Anti-CD40 and MPL synergize to activate MΦ

Our first set of experiments tested whether an i.p. injection of 0.5 mg anti-CD40 into naïve C57BL/6 mice could prime MΦ to further stimulation by MPL ex vivo. Our previous studies showed that anti-CD40 upregulated TLR9 expression in MΦ in a time-dependent manner, peaking 3 days after anti-CD40 and correlating with anti-CD40/CpG-induced antitumor effects.14 Since the receptor for MPL is TLR4, we looked for a similar pattern of anti-CD40-mediated upregulation of TLR4. The level of MPL-responsive TLR4 was indeed enhanced in F4/80+ MΦ when analyzed by flow cytometry on days 1, 3, and 5 post-treatment with anti-CD40 (Fig 1A). A similar effect was seen for TLR9 expression (data not shown), in agreement with our previous data.14 Two mice were tested for each time point and gave consistent results. The baseline TLR4 expression from one representative naïve mouse had a mean fluorescence intensity (MFI) of 9.6, compared to MFIs of 25 on day 1, 33.2 on day 3, and 24.4 on day 5 following anti-CD40 (Fig. 1A).

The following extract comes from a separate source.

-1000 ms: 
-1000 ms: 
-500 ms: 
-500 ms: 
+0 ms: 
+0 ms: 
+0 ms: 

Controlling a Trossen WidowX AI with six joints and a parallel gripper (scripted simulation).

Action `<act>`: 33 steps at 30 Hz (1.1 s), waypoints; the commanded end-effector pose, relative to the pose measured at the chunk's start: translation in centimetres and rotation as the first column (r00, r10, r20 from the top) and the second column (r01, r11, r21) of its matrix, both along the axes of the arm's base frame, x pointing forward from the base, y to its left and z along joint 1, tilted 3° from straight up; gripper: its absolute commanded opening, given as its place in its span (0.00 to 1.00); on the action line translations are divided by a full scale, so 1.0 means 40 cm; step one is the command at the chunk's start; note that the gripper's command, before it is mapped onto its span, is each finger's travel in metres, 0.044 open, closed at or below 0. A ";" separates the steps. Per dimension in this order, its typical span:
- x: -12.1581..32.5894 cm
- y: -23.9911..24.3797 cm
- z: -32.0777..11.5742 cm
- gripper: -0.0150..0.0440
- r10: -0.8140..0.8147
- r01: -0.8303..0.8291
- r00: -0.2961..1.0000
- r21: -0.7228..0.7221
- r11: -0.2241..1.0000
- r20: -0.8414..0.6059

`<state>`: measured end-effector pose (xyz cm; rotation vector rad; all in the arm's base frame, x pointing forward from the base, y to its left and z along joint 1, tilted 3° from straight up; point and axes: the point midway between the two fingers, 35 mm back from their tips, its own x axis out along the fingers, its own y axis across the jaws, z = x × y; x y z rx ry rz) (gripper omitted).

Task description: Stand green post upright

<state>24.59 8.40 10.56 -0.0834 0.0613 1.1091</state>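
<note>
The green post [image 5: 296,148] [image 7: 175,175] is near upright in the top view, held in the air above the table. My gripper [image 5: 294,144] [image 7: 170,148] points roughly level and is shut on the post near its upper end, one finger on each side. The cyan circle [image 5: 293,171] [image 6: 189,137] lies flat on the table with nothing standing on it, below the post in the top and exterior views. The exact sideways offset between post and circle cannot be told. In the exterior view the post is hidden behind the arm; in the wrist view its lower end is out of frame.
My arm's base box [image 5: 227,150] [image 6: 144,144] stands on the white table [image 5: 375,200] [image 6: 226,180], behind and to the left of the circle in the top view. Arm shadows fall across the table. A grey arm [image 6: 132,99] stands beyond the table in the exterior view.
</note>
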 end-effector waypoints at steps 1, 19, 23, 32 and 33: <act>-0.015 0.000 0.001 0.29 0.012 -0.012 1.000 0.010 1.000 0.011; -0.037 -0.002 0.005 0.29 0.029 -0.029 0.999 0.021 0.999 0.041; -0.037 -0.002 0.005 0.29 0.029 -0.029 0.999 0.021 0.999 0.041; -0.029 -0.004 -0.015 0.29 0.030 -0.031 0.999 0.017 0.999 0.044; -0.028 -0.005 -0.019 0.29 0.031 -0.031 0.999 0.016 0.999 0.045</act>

Synergistic activation of MΦ with anti-CD40 and MPL. A, Expression of TLR4 on MΦ from mice treated with anti-CD40. C57BL/6 mice were injected i.p. with anti-CD40 (0.5 mg/mouse in 0.5 ml PBS), and their PECs were collected 1, 3, or 5 days ...

Since TLR4 expression seemed to reach peak levels 3 days after in vivo treatment with anti-CD40, we hypothesized that MΦ from anti-CD40-treated mice would show higher levels of antitumor activity upon exposure to MPL on day 3, compared to MΦ from rat IgG-treated mice. Indeed, MΦ from anti-CD40-treated mice were further activated by MPL in vitro, almost completely inhibiting B16 proliferation (Fig 1B) and secreting a significant amount of NO (Fig 1C). A comparable synergistic effect with anti-CD40 was also seen when the cells were stimulated by LPS or CpG, which were used as positive controls. In addition to their ability to suppress proliferation of B16 murine melanoma, MΦ that were primed by anti-CD40 and activated by MPL also suppressed the proliferation of human tumor cell lines, including M21 melanoma, ECC-1 endometrial carcinoma, SKOV-3 and OVCAR-3 ovarian carcinomas, K562 myelogenous leukemia, and RPMI-8226 multiple myeloma (data not shown).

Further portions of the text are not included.